October 2014 Nicaragua earthquake
- UTC time: 2014-10-14 03:51:34
- ISC event: 610573069
- USGS-ANSS: ComCat
- Local date: October 13, 2014
- Local time: 21:51
- Magnitude: 7.3 M_{w}
- Depth: 40 kilometres (25 mi)
- Epicenter: 12°34′34″N 88°02′46″W﻿ / ﻿12.576°N 88.046°W
- Areas affected: Nicaragua, Honduras, El Salvador
- Max. intensity: MMI VII (Very strong)
- Casualties: 4 dead, several injured

= October 2014 Nicaragua earthquake =

Earthquake in Central America

The October 2014 Nicaragua earthquake occurred at 21:51 local time with a moment magnitude of 7.3 off the coast of Nicaragua, Honduras and El Salvador. The shock caused four deaths and several injuries.

==Impact==
A homeless man sleeping on a sidewalk died when a power line fell on him. Two others died from heart-attacks, in San Miguel and Santiago de María.
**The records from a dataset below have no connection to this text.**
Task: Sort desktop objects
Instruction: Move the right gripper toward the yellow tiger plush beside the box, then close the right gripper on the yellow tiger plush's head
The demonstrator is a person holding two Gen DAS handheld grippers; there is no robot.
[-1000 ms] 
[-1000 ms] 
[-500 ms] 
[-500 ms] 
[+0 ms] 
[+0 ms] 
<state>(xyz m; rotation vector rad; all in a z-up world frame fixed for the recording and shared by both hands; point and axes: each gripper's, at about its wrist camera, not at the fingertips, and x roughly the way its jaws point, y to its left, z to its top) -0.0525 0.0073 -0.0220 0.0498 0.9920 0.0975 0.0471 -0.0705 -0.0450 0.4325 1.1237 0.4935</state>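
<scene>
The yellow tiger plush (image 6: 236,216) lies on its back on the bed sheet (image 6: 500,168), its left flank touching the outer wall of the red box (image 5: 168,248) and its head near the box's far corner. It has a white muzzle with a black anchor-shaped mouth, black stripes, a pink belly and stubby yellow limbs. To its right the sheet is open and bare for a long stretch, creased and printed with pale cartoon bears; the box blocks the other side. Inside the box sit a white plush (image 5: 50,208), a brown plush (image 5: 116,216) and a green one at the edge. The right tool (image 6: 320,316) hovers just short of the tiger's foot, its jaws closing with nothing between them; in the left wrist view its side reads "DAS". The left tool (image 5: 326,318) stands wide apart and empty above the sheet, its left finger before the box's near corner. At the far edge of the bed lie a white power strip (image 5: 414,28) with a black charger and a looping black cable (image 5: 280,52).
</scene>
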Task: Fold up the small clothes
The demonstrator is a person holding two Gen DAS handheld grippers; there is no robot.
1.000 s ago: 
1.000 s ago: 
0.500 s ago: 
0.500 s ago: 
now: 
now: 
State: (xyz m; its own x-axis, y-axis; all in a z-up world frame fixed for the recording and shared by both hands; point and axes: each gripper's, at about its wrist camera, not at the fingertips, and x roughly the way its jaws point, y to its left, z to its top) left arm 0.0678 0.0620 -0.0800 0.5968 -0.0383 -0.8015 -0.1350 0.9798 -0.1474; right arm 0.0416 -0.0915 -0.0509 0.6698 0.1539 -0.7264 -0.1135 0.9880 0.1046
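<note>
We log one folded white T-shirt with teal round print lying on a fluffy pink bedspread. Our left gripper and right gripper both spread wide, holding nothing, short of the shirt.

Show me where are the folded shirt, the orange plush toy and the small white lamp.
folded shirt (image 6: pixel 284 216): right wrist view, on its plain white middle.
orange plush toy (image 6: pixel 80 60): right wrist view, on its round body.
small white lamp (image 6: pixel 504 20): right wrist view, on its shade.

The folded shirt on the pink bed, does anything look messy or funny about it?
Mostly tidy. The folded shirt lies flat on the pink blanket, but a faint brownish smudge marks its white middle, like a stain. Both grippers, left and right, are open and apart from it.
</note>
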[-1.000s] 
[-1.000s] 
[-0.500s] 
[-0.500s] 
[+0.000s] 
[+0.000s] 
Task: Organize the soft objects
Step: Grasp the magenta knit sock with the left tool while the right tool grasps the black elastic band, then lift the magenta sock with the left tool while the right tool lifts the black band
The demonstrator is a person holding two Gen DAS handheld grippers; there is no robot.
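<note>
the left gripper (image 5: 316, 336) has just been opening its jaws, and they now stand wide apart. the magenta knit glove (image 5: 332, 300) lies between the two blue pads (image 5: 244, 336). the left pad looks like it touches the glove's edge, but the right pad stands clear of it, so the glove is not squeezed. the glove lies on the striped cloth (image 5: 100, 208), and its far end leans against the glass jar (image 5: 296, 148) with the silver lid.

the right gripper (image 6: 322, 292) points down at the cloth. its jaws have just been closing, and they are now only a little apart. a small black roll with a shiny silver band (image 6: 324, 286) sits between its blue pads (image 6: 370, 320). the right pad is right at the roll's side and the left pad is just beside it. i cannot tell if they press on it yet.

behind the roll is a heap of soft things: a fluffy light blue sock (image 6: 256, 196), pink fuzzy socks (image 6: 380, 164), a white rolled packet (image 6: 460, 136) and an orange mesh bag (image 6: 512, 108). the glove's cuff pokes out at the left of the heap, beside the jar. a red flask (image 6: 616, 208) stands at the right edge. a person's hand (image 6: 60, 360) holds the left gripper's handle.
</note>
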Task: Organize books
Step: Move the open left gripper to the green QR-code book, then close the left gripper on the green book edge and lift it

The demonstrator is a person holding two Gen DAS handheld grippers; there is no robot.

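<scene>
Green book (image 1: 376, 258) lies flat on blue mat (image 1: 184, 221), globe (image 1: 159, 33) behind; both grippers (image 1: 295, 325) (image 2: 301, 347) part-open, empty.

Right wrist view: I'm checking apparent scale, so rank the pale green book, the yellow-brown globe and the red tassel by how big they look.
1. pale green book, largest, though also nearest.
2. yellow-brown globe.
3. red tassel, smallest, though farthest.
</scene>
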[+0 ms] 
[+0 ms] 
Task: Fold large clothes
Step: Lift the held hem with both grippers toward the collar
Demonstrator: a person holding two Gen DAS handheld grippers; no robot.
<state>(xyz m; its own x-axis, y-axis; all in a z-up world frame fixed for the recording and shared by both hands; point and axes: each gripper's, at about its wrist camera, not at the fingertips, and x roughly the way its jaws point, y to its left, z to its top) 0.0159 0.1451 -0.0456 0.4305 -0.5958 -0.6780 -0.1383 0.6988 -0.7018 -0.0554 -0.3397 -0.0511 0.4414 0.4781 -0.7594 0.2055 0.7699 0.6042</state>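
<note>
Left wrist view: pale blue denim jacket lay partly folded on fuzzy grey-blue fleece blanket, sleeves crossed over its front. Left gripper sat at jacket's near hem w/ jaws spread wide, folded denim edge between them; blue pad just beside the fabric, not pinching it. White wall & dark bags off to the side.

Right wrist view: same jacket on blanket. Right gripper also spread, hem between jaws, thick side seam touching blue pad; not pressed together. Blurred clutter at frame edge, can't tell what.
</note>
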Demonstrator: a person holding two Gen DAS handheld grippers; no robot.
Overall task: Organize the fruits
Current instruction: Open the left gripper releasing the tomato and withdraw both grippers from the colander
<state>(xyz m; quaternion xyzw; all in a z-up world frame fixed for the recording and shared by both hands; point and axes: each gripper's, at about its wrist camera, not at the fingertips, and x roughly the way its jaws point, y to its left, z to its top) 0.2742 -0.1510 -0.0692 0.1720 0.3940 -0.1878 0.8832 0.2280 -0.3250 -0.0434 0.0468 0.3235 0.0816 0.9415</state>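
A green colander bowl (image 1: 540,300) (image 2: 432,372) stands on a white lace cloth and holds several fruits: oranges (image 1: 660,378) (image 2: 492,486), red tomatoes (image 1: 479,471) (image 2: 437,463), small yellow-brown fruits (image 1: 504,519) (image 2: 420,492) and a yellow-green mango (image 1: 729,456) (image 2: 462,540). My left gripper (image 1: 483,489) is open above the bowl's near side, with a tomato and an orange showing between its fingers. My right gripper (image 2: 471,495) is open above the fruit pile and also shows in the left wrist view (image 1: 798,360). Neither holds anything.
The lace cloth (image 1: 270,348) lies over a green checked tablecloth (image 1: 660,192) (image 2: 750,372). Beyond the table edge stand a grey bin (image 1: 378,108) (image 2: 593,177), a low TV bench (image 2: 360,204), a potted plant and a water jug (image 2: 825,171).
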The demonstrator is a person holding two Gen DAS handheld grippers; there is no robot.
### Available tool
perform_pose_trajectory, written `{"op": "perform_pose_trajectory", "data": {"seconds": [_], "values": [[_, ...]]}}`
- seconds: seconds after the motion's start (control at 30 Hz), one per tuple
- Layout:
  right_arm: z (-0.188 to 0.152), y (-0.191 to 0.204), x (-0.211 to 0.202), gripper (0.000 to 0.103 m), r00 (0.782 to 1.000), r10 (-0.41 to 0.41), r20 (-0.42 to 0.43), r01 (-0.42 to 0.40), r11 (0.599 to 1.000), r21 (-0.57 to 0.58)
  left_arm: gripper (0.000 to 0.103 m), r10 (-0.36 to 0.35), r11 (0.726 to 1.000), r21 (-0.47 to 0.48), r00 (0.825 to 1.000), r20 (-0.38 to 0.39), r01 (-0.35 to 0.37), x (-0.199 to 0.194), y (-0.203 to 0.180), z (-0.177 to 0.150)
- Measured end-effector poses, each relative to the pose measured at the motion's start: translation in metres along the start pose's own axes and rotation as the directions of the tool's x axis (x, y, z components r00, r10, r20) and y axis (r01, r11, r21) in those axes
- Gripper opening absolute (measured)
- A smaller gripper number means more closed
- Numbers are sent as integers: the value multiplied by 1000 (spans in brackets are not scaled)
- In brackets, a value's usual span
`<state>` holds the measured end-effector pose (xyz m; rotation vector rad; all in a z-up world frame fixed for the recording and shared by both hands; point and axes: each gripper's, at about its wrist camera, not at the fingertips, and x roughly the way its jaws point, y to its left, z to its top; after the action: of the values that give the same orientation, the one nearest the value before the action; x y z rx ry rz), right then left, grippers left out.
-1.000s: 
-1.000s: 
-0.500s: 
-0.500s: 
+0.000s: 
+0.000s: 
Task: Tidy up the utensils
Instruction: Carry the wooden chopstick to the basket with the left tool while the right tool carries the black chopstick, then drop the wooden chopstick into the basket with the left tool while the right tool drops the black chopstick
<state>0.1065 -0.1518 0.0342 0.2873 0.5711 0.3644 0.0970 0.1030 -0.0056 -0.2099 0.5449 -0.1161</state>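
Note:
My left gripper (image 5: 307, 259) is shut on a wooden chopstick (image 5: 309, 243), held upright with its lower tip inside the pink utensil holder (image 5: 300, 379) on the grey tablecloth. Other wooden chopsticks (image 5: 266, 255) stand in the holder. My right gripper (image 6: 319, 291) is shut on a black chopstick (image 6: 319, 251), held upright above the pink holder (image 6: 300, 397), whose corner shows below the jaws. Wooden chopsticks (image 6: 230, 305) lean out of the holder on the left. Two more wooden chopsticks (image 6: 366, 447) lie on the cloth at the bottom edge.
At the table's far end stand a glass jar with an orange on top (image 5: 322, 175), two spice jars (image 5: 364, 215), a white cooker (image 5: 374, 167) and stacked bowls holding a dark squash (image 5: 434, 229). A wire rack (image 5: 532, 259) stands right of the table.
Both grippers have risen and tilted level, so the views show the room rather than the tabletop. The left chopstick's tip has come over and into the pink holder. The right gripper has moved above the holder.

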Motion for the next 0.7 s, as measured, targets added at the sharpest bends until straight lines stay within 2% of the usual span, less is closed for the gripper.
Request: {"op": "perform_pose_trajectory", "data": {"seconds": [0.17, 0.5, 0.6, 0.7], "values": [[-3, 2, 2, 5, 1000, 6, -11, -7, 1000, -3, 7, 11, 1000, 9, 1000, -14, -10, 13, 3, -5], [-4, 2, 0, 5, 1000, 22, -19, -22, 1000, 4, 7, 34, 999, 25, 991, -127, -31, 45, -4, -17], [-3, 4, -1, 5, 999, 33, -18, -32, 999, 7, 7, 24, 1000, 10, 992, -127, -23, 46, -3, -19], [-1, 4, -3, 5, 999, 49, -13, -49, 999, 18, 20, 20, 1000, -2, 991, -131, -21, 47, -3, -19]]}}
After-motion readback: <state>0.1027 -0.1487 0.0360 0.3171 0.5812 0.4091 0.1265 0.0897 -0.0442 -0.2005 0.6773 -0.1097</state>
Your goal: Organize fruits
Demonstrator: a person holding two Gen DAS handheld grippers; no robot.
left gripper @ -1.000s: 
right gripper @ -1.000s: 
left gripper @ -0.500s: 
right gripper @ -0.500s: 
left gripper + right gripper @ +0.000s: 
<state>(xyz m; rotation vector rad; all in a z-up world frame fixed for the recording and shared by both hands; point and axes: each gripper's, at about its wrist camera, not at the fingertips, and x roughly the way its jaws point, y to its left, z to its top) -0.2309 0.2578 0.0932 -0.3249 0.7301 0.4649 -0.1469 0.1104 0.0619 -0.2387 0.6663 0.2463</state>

In San Miguel, around 31 buildings, including five schools collapsed or were damaged, five of which were in San Salvador. One of the city's hospitals was also damaged. There was also major damage to buildings in the Department of Usulután, particularly the municipalities of Berlín and Alegría, where several buildings partially collapsed. The roads to the regional capital were partially blocked by landslides. Some damage was also reported in León, Nicaragua, where a church and over 2,000 homes were damaged in Quezalguaque, and 37 buildings collapsed. Some hospitals there had to be evacuated. Power outages and several injuries were also reported in Honduras, where one person died of a heart attack in Choluteca. Several people were taken to hospitals with nervous breakdowns.